Each line of the material that includes the string "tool" counts once; report the total and nothing further.

Provided material START

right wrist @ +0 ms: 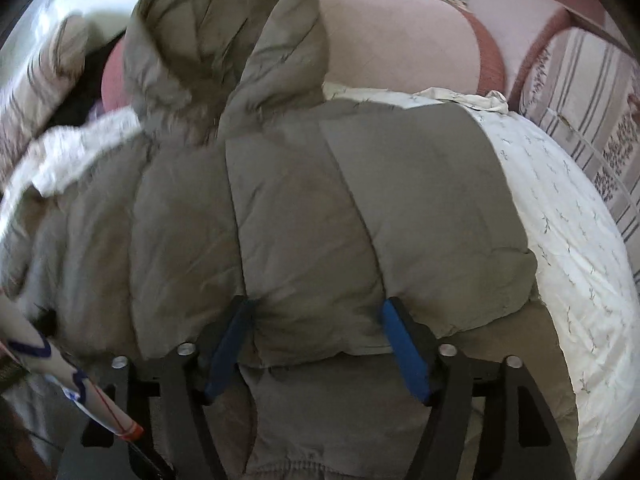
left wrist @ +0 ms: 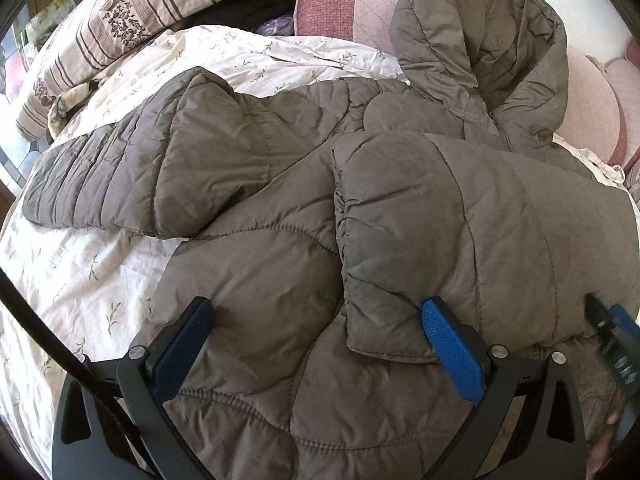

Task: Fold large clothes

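A taupe hooded puffer jacket point(left wrist: 280, 208) is spread over a white sprigged duvet point(left wrist: 72, 272), its hood point(left wrist: 480, 40) at twelve o'clock against a pink padded headboard point(left wrist: 360, 0). One sleeve point(left wrist: 120, 176) is extended toward nine o'clock; the other sleeve point(left wrist: 440, 220) is folded across the body. The left gripper point(left wrist: 318, 316) is held with its jaws wide apart over the jacket front, nothing clamped. The right gripper point(right wrist: 318, 308) is set with its jaws spread either side of the folded sleeve, whose edge lies between them unpinched. Striped pillows point(left wrist: 132, 8) are seen at ten o'clock.
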`<state>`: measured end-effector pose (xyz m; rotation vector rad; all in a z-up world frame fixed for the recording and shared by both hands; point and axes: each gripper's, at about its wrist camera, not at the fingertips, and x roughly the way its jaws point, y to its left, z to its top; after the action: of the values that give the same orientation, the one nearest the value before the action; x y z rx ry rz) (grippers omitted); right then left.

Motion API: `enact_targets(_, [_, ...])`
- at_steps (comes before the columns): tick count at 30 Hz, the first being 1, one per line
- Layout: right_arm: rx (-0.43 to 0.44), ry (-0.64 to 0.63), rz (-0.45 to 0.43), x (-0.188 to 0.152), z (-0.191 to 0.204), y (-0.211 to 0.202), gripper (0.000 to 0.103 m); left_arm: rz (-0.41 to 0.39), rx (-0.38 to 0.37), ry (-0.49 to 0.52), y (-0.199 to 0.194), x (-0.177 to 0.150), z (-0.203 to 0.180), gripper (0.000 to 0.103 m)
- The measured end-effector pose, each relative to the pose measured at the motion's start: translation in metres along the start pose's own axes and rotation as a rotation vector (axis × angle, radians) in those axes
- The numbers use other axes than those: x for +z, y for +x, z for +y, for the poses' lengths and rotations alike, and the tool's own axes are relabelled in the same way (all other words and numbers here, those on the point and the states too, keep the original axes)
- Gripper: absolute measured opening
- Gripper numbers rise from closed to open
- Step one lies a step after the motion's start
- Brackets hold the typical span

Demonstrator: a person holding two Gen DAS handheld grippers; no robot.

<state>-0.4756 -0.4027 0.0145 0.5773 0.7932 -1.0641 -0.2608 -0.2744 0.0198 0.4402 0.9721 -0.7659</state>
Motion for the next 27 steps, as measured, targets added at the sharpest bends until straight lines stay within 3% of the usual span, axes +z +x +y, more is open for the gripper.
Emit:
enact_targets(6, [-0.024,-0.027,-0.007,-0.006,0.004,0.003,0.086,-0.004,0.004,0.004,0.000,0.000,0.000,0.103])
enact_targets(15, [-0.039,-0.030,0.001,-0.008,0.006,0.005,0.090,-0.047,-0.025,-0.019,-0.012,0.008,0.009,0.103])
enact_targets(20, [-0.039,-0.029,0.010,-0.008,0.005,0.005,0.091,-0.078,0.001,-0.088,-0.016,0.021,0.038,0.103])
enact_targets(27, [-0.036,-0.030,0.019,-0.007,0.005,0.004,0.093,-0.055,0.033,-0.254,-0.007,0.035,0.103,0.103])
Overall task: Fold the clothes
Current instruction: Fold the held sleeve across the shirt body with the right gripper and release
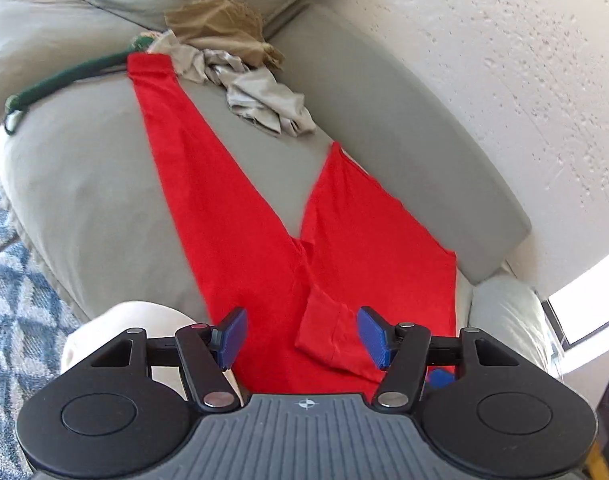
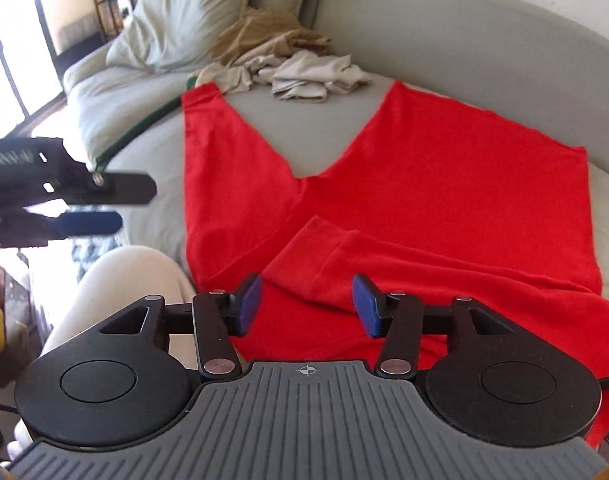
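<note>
Both claws (image 1: 302, 338) (image 2: 306, 305) parted over red garment (image 2: 424, 184), holding nothing, grey sofa (image 1: 84, 184)

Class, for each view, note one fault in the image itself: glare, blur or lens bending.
Left wrist view: the fisheye bows the sofa and wall into curves, and the window at right is blown out white. Right wrist view: the windows at left glare white, the left gripper entering there is motion-blurred, and the red garment stays fairly sharp.
</note>
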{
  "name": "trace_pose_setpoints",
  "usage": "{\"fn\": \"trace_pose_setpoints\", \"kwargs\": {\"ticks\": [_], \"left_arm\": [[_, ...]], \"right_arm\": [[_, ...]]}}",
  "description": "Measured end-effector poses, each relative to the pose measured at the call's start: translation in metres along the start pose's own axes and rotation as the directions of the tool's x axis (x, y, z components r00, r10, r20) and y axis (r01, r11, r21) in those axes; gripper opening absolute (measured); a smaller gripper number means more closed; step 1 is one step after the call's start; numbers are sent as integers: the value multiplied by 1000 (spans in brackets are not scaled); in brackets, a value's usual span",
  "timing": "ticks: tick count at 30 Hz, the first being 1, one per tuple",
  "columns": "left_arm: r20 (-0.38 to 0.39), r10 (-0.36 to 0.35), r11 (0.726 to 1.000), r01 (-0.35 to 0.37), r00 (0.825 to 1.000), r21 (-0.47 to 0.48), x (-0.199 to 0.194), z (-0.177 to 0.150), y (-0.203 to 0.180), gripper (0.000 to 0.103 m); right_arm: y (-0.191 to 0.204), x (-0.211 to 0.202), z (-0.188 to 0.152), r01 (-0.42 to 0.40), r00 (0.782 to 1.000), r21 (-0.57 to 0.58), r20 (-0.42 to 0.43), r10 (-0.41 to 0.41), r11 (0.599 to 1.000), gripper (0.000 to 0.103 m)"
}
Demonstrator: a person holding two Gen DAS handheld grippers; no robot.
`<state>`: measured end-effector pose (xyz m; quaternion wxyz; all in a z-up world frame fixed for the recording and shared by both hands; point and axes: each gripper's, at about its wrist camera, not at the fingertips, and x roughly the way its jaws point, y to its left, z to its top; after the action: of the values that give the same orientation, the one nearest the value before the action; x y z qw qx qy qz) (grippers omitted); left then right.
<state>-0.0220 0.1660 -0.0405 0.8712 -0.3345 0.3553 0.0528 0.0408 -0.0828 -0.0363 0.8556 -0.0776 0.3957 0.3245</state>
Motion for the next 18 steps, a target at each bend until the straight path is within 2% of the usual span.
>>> {"fn": "trace_pose_setpoints", "kwargs": {"ticks": [2, 3, 4, 6, 7, 9, 12, 14, 18], "left_arm": [[-64, 5, 999, -2, 998, 36, 25, 0, -5, 48], [-100, -4, 1000, 6, 995, 21, 36, 0, -4, 44], [-135, -16, 1000, 16, 991, -6, 45, -2, -3, 44], [-167, 0, 1000, 1, 986, 10, 55, -2, -7, 44], [-182, 10, 1000, -7, 983, 20, 60, -2, -9, 44], [-185, 43, 997, -29, 982, 78, 68, -2, -15, 45], [-210, 41, 997, -27, 977, 69, 82, 3, -13, 45], [-232, 33, 998, -19, 972, 65, 91, 7, -12, 43], [-273, 21, 998, -5, 962, 59, 110, 15, -10, 43]], "right_arm": [[-24, -20, -4, 33, 999, 80, 10, -34, 996, 55], [-36, -25, -7, 53, 999, 128, 7, -54, 990, 55], [-48, -29, -10, 72, 997, 175, 2, -74, 982, 55], [-71, -36, -19, 110, 994, 289, -18, -109, 951, 55], [-82, -40, -24, 127, 992, 355, -34, -123, 926, 55], [-105, -47, -36, 117, 993, 500, -58, -101, 858, 55], [-136, -57, -50, 17, 999, 678, -47, 21, 735, 55], [-145, -67, -54, -20, 999, 723, -18, 48, 691, 56], [-152, -97, -54, 7, 1000, 724, 13, -23, 690, 60]]}}
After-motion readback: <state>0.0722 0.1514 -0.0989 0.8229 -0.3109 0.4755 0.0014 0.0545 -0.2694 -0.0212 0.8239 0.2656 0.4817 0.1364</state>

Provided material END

**Response for this exercise**
2